Pas de master, mais 240 ECTS (Journal 4/2005) Monique Adam

15.09.2005

La formation des instituteurs entre espoir et scénario catastrophe



Notre campagne pour fixer l'accès à la profession d'instituteur au niveau master a recueilli quelques 1 500 signatures auprès de nos collègues. Les discussions que nous avons menées lors de cette campagne nous ont montré que, hormis quelques nostalgiques du bon vieux temps pour qui il suffirait de restaurer l'autorité du maître et d'assurer la transmission correcte de quelques techniques du métier, les instituteurs et institutrices sont en général bien conscients du fait que la profession a changé et qu'il faudrait une préparation plus poussée, bien ancrée dans la pratique, mais plus fortement reliée aux savoirs scientifiques. Nombreux étaient celles et ceux cependant qui pensaient qu'il ne serait pas possible d'organiser une telle formation au Luxembourg. L'affirmation la plus fréquente étant que le prolongement des études de l'IP à l'ISERP n'aurait été qu'une chicane supplémentaire. Ayant à plusieurs reprises critiqué la transmission de recettes méthodologiques, ainsi que la désuétude de certains cours théoriques non articulés sur la pratique, nous ne pouvions évidemment que partager ces appréhensions. Mais, où était l'alternative ? Et pourquoi ne pas donner une chance à la nouvelle université ?

Lors d'une récente entrevue, le recteur, Rolf Tarrach nous a paru très engagé pour une amélioration de la formation des instituteurs. Il a clairement souligné que l'université avait des difficultés, mais qu'il n'était pas impossible de mettre sur pied une formation valable. Il faudra évidemment lui accorder les moyens nécessaires. Car il est vain de se lamenter sur les insuffisances de l'université, si le pouvoir politique ne lui accorde pas les moyens de recruter les formateurs dont elle a besoin. Il est clair que le département des Sciences de l'Education n'aura pas la même facilité de trouver des sponsors ou d'exiger des frais d'inscription élevés, comme c'est le cas dans d'autres domaines. Ce sont donc bel et bien les pouvoirs publics qui ont une responsabilité dans le financement de ces structures de formation.

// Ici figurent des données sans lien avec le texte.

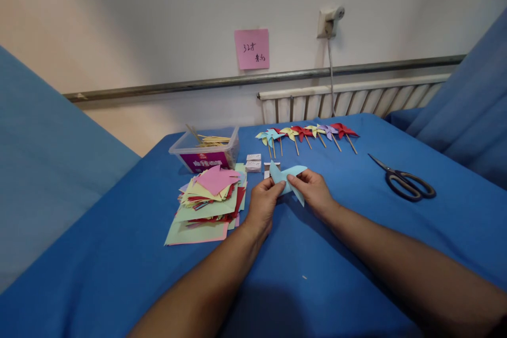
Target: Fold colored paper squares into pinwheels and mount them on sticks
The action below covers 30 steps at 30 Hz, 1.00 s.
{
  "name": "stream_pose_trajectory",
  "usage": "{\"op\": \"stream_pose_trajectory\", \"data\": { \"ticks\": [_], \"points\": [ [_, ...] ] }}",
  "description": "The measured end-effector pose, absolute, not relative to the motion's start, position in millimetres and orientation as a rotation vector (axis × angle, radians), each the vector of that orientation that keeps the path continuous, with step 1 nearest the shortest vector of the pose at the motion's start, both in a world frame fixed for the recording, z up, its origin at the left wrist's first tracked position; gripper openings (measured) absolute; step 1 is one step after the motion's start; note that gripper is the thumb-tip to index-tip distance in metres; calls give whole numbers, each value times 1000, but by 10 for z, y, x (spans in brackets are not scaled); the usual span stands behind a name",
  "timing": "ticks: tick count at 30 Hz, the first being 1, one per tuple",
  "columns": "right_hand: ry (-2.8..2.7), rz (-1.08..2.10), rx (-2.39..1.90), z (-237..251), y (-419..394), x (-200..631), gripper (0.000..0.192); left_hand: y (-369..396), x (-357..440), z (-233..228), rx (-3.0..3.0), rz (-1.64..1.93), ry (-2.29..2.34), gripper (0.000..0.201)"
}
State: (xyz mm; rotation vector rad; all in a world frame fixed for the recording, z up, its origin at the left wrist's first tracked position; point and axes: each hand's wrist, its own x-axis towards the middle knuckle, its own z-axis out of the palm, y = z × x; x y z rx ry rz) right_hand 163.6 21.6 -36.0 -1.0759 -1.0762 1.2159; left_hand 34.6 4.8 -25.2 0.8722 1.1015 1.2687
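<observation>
A light blue folded paper piece (pixel 285 177) is held just above the blue table (pixel 356 232) between both hands. My left hand (pixel 262 205) pinches its left side with thumb and fingers. My right hand (pixel 313 190) pinches its right side, fingertips meeting near the paper's middle. The flaps stick up and down like a half-formed pinwheel. A messy stack of coloured cut paper squares (pixel 209 200) lies just left of my left hand.
A clear plastic box with wooden sticks (pixel 206 149) stands behind the stack. Several finished paper pinwheels on sticks (pixel 307 134) lie in a row at the back. Small white boxes (pixel 253 162) sit near them. Black scissors (pixel 406 180) lie at the right.
</observation>
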Motion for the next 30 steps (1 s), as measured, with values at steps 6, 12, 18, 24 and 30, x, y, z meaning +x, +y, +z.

Avec la décision d'organiser un bachelor de 240 ECTS, le Conseil de gouvernance de l'Université de Luxembourg situe la formation des instituteurs en dehors du cadre tracé par le processus de Bologne pour les diplômes universitaires en Europe. Par ailleurs, il n'y a actuellement pas de master en sciences de l'éducation, ce qui ne facilitera pas le
développement des compétences de l'université dans ce domaine. Voilà des faits qui risquent d'hypothéquer lourdement la réforme de la formation.

Par ailleurs, il y a une réelle volonté de réforme au sein de l'université pour développer une formation à la fois académique et professionnalisante, s'alimentant à un corpus de connaissances théoriques et conceptuelles reconnu pas la communauté scientifique et à des savoirs pratiques formalisés. Le terrain y est conçu comme ressource pour la construction des concepts (recherche) et comme contexte de pratiques et de développement des compétences professionnelles (stages). Les syndicats des enseignants ont été invités à un groupe de travail qui s'occupe des relations avec le terrain. Il serait évidemment souhaitable qu'un réel dialogue s'établisse entre les formateurs de l'université et les instituteurs et institutrices du terrain.

La nouvelle formation débute à la rentrée et il est clair que les formateurs de l'université devront se montrer à la hauteur du projet de formation élaboré. Le SEW/OGB L espère qu'il sera possible de développer un dialogue constructif entre le terrain et la formation, afin de pouvoir sortir cette formation de l'impasse dans laquelle on semble vouloir la maintenir à tout prix. Toute la profession doit rester mobilisée pour
analyser le développement de la formation et sa reconnaissance sur le plan académique. Si l'université remplit son contrat, le changement qualitatif deviendra évident et les développements ultérieurs conduiront enfin à un master. Si tel n'est pas le cas, nous serons confrontés à une formation qui s'étire en longueur avec des étudiants de plus en plus désabusés et des problèmes de recrutement pour la profession. Le terrain a grand besoin d'une plus-value au niveau de la formation, un nouveau ratage serait la catastrophe.